What to work on> Only the lines from the start of the data through the line containing "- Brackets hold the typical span" should be written out, exactly as they are, with both ends included and the pictures left out.

Data below>
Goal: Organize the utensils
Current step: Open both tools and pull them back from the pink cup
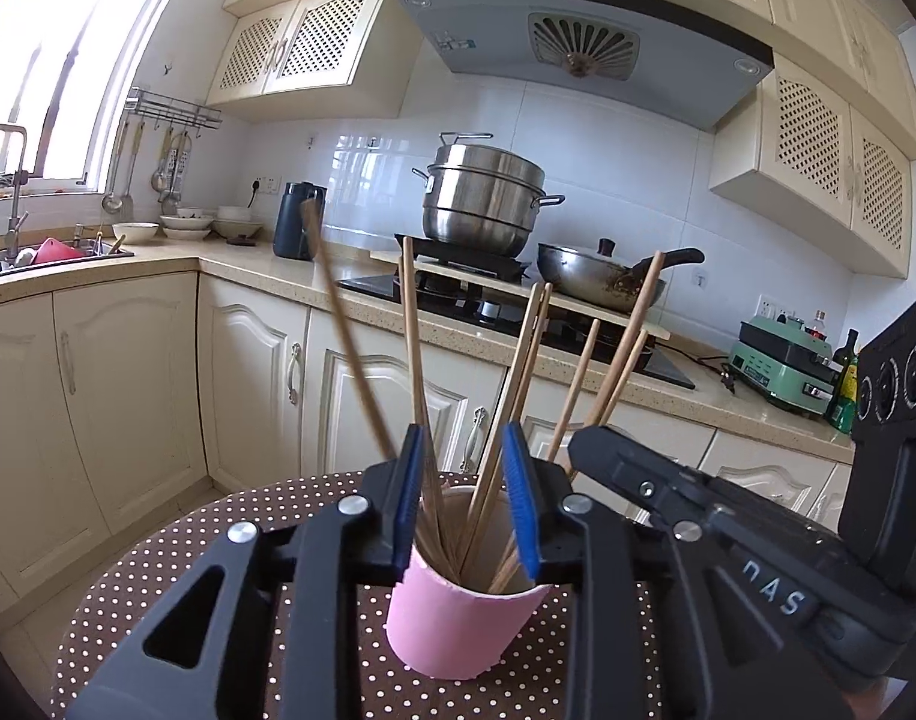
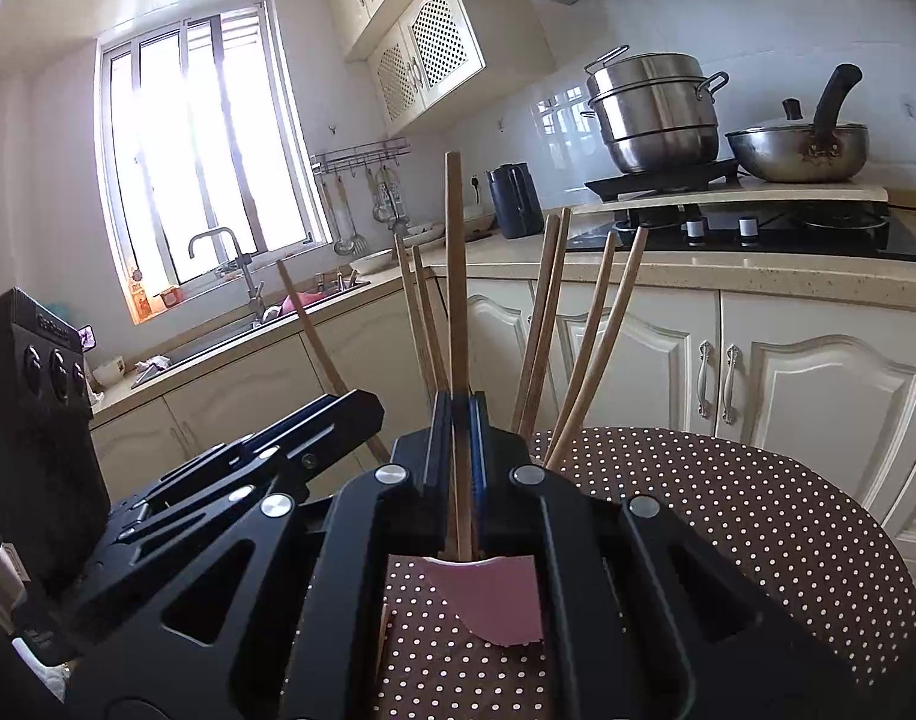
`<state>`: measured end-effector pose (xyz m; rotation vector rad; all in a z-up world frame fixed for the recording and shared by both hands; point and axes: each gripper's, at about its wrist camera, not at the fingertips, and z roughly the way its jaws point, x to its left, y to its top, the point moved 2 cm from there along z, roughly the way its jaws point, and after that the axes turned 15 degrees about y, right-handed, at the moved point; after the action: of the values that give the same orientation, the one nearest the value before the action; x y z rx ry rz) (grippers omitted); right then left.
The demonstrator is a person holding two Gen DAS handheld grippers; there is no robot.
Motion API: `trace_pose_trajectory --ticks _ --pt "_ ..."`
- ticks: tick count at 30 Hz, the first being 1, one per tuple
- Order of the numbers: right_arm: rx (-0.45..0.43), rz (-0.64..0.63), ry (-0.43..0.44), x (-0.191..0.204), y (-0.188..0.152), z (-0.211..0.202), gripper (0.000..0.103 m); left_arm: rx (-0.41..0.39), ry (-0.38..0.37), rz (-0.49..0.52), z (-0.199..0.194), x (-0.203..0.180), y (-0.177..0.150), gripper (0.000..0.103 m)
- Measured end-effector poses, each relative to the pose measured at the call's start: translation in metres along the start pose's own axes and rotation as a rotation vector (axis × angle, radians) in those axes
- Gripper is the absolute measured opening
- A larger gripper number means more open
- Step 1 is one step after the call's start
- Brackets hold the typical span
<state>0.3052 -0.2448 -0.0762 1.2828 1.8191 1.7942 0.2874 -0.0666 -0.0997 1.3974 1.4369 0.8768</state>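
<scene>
A pink cup [image 1: 458, 618] stands on a brown polka-dot table [image 1: 158, 588] and holds several wooden chopsticks [image 1: 521, 372] that fan outward. My left gripper [image 1: 465, 480] hovers right over the cup's mouth, jaws open, blue pads on either side of some chopsticks without pressing them. One chopstick [image 1: 344, 336] leans far left and looks blurred. My right gripper [image 2: 458, 414] is shut on a single upright chopstick [image 2: 455, 276] whose lower end reaches into the pink cup [image 2: 494, 600]. The two grippers sit side by side above the cup.
Kitchen counter runs behind the table with a stove [image 1: 458, 294], steamer pot [image 1: 482, 204], wok [image 1: 602, 282], dark kettle [image 1: 296, 222] and sink [image 1: 50, 252]. Cabinet doors stand close beyond the table's far edge. A green appliance [image 1: 782, 360] sits at the right.
</scene>
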Motion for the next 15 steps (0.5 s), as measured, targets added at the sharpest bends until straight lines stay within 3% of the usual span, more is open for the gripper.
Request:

Expected answer>
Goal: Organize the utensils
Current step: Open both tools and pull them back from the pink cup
`<state>`: measured end-effector pose (xyz m; rotation vector rad; all in a z-up world frame fixed for the recording and shared by both hands; point and axes: each gripper's, at about its wrist camera, not at the fingertips, and z roughly the way its jaws point, x to its left, y to its top, the point moved 2 cm from there along z, roughly the way its jaws point, and after that the axes turned 15 degrees about y, right-handed, at the moved point; after the action: of the values that give the same orientation, the one nearest the value before the action; x y z rx ry rz) (grippers omitted); right then left.
The demonstrator is a person holding two Gen DAS handheld grippers; there is no robot.
Motion API: `trace_pose_trajectory --ticks _ --pt "_ ..."`
- ticks: tick count at 30 Hz, the first being 1, one per tuple
- Order of the numbers: right_arm: rx (-0.45..0.43), rz (-0.64..0.63), ry (-0.43..0.44), x (-0.191..0.204), y (-0.188..0.152), z (-0.211..0.202), gripper (0.000..0.103 m); left_arm: rx (-0.41..0.39), ry (-0.38..0.37), rz (-0.49..0.52), z (-0.199..0.194), x (-0.203..0.180), y (-0.177..0.150), gripper (0.000..0.103 m)
- Measured end-effector poses, each relative to the pose measured at the call's start: translation in metres along the start pose's own axes and rotation as a rotation vector (axis × angle, radians) in those axes
- Gripper is the absolute measured opening
- A larger gripper number means more open
- Step 1 is one step after the call's start
- Brackets hold the typical span

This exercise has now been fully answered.